▸ **Assignment**:
Which lines below contain the word "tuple"? Copy each of them.

Saved entries:
==================================================

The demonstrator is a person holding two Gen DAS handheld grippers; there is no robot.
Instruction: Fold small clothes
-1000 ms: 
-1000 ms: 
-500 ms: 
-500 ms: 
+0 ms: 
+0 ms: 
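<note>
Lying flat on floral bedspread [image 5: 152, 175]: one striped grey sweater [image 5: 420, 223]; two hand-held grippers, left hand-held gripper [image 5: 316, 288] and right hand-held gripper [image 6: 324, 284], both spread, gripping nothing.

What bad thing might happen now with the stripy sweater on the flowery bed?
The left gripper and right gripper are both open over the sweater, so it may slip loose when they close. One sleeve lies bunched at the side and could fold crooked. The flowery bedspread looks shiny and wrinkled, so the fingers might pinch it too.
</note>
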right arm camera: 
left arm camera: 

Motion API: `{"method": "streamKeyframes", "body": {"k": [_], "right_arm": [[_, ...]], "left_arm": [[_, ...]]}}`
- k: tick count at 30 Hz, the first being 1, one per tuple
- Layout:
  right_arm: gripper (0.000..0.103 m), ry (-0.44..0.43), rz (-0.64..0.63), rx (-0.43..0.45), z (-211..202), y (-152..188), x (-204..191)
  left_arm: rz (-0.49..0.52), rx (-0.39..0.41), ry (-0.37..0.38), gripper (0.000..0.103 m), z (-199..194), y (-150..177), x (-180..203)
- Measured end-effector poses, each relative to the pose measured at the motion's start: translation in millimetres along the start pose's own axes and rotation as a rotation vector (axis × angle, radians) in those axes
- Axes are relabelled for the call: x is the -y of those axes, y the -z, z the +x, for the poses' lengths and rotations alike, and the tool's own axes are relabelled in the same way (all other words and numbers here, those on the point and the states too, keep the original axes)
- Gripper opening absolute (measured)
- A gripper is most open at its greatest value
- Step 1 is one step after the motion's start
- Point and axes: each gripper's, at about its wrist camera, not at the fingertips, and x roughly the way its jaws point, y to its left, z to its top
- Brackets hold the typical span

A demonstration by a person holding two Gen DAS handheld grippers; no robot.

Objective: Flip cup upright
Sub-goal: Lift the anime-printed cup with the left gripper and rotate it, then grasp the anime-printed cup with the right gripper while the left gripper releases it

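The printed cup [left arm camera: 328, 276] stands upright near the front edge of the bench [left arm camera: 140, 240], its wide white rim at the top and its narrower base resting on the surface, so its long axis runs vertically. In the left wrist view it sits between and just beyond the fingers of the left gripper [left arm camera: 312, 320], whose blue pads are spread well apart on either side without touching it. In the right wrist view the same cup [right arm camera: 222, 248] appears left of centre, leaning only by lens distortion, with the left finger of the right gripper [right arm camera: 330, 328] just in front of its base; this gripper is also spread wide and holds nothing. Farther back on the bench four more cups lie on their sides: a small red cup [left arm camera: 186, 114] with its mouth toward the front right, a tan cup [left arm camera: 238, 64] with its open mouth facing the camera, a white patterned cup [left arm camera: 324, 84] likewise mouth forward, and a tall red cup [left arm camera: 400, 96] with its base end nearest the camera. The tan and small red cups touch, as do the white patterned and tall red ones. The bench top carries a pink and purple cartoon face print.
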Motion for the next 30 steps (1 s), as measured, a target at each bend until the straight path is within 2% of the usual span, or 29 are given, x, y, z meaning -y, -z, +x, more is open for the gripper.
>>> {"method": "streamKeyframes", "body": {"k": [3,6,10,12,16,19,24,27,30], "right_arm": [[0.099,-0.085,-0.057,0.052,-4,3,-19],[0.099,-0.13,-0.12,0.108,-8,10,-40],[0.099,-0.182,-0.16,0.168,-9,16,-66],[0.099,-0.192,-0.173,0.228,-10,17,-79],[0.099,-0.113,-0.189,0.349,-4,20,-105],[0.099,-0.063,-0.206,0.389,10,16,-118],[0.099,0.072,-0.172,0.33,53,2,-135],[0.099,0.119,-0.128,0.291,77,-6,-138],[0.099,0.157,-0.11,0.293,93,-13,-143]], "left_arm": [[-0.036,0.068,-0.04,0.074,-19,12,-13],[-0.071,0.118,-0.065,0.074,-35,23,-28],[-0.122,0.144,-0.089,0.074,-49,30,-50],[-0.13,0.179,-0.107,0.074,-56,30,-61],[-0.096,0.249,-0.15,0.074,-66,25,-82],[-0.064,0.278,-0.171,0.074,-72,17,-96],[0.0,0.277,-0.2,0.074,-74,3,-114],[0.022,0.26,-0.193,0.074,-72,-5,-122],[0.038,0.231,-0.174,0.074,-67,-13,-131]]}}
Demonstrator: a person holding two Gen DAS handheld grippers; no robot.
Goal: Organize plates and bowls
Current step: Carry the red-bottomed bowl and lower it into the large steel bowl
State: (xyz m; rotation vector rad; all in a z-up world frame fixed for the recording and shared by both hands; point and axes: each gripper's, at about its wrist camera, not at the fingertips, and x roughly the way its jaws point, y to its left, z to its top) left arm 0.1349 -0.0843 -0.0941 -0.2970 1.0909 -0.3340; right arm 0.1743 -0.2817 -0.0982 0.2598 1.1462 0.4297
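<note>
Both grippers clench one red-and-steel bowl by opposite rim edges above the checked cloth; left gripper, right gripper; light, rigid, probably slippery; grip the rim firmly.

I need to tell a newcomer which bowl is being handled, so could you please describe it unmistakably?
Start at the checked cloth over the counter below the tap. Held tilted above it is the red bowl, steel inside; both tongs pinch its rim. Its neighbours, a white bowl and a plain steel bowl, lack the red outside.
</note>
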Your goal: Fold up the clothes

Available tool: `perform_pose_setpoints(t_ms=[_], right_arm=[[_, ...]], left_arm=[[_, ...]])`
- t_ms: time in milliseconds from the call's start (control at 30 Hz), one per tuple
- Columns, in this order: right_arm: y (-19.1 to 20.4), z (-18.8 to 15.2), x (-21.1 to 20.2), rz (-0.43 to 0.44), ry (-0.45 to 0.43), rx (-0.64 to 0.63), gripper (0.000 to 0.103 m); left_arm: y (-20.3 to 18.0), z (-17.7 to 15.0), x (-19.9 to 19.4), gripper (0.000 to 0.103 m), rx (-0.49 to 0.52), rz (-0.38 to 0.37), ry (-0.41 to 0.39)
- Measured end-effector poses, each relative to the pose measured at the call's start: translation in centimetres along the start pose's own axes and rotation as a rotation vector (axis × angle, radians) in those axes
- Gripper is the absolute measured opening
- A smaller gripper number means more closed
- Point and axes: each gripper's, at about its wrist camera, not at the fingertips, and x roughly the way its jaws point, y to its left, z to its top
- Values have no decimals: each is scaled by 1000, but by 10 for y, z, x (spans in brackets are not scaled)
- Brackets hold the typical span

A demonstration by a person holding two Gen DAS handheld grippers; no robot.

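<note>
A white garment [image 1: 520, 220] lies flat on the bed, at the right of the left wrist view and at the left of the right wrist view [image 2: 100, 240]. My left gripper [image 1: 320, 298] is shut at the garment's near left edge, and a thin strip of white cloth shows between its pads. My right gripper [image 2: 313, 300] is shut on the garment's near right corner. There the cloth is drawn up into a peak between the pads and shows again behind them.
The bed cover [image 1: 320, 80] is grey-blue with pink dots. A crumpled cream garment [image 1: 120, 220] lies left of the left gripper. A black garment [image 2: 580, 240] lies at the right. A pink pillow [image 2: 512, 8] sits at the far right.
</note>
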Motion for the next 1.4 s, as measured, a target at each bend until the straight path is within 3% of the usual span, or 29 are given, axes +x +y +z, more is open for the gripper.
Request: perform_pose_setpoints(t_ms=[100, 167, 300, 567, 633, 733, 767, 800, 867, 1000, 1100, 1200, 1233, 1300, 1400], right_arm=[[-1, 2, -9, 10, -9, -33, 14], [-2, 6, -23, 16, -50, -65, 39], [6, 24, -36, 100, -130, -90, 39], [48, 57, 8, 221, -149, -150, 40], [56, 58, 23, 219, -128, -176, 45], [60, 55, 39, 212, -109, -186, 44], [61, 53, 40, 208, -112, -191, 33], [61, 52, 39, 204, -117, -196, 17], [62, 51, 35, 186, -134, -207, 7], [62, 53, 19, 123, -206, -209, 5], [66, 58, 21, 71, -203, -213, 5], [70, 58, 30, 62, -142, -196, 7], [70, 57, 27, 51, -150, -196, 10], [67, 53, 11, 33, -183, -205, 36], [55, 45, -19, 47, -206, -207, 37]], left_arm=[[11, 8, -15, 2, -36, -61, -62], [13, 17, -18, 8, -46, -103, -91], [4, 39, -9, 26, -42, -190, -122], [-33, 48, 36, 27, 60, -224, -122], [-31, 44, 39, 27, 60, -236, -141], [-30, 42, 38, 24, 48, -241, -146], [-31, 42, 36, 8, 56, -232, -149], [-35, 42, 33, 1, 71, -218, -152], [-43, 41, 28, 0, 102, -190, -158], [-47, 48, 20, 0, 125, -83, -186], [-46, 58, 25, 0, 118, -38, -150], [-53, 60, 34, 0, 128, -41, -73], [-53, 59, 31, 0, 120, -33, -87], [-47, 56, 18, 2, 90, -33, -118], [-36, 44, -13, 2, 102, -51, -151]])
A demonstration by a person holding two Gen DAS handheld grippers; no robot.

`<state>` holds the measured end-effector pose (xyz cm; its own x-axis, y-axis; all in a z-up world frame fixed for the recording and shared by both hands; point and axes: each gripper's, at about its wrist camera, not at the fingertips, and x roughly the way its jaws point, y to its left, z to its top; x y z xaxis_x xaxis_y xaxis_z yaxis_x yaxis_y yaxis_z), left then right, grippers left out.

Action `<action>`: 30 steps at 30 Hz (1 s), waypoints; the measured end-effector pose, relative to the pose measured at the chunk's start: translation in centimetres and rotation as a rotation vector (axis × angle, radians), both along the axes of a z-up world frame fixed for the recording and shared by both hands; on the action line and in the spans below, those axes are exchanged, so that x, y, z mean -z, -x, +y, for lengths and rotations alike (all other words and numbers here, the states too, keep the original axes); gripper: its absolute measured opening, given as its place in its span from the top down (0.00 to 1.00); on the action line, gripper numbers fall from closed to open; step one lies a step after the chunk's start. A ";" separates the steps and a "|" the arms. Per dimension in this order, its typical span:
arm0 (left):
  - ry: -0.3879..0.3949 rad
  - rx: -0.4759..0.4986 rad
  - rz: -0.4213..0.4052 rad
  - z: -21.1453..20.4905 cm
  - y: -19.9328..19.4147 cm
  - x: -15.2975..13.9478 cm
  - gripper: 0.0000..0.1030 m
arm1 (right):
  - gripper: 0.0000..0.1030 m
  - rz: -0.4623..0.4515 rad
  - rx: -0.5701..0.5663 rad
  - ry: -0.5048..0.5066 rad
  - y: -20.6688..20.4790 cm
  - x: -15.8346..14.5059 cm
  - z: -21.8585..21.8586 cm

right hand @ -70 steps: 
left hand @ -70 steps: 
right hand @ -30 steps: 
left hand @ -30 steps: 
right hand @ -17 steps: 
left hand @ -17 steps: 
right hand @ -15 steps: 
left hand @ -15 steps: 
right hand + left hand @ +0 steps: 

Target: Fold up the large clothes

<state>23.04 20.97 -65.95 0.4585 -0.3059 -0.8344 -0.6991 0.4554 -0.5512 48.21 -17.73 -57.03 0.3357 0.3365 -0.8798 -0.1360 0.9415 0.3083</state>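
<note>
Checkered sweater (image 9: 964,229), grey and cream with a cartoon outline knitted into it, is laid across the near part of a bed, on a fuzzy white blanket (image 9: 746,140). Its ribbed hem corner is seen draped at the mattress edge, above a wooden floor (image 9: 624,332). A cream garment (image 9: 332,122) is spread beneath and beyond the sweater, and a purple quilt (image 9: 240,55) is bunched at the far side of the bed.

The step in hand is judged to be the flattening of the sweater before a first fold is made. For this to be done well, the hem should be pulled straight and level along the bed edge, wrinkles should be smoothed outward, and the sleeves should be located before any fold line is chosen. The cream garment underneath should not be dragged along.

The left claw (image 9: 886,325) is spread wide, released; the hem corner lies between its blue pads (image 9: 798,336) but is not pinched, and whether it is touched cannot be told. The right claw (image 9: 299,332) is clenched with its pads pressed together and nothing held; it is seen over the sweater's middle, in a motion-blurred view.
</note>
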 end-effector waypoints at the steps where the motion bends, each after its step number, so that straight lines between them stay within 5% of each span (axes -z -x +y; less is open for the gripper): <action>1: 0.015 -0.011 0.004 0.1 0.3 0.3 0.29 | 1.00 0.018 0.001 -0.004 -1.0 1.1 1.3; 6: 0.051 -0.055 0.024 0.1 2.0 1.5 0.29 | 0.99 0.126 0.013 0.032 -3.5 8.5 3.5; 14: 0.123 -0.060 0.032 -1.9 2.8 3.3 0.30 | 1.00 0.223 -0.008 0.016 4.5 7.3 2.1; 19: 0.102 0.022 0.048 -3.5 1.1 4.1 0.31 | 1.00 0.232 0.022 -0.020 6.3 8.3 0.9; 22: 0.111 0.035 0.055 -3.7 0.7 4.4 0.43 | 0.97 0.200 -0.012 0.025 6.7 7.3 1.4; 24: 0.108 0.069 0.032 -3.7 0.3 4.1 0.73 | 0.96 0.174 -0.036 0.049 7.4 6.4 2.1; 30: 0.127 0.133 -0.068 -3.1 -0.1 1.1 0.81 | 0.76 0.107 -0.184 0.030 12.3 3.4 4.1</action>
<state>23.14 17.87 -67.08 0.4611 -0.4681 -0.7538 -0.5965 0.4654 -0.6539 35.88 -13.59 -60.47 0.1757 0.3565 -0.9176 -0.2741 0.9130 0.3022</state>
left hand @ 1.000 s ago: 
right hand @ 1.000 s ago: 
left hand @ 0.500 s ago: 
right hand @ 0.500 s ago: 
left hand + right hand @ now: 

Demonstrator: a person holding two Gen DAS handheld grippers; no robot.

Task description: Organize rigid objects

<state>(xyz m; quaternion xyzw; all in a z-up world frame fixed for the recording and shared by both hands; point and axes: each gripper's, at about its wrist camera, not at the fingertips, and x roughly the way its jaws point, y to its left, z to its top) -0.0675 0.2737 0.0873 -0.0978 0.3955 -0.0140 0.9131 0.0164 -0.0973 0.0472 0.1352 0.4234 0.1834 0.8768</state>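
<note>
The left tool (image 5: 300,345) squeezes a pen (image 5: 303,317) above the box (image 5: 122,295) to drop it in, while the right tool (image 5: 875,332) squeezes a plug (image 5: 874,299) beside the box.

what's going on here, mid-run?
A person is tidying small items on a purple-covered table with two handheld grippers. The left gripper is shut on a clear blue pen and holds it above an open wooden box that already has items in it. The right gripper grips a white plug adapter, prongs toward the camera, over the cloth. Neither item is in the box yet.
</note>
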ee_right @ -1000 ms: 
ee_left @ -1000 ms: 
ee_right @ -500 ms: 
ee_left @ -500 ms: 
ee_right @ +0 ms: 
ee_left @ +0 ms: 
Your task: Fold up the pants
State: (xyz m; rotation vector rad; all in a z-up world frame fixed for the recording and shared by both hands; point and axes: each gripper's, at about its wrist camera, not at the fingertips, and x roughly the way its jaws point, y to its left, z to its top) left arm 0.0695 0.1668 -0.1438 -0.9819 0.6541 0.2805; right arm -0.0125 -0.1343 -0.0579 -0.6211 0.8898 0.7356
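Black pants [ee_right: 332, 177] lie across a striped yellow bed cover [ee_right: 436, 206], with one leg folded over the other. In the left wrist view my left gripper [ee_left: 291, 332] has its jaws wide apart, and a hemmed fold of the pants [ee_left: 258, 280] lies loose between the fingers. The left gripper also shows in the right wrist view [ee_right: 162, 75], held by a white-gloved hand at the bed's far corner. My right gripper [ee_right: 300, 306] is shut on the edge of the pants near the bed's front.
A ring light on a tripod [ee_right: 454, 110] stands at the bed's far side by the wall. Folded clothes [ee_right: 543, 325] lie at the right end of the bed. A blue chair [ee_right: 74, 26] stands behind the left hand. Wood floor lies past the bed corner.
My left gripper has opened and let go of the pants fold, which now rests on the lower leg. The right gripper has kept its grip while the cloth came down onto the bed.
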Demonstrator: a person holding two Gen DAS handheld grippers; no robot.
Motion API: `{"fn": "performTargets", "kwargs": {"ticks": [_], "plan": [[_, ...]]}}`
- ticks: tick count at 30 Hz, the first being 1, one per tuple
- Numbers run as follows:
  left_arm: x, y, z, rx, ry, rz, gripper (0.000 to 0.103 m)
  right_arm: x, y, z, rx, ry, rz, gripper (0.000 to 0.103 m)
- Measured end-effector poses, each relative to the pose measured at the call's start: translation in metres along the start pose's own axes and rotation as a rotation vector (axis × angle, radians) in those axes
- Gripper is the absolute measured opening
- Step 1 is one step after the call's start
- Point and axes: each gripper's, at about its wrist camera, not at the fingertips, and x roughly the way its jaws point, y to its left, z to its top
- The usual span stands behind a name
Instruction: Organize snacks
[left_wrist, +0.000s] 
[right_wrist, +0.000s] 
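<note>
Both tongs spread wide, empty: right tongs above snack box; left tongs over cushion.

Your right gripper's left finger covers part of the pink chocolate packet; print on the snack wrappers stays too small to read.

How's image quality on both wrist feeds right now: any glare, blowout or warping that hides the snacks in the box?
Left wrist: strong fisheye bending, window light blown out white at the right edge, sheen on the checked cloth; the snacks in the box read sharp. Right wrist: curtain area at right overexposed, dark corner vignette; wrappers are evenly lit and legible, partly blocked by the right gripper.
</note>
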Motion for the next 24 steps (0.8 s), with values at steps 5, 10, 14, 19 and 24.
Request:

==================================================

▸ **Answer box**:
- k: tick count at 30 Hz, the first being 1, one per tuple
- t_ms: time in milliseconds from the call's start (control at 30 Hz), one per tuple
- ticks: tick count at 30 Hz, the first being 1, one per tuple

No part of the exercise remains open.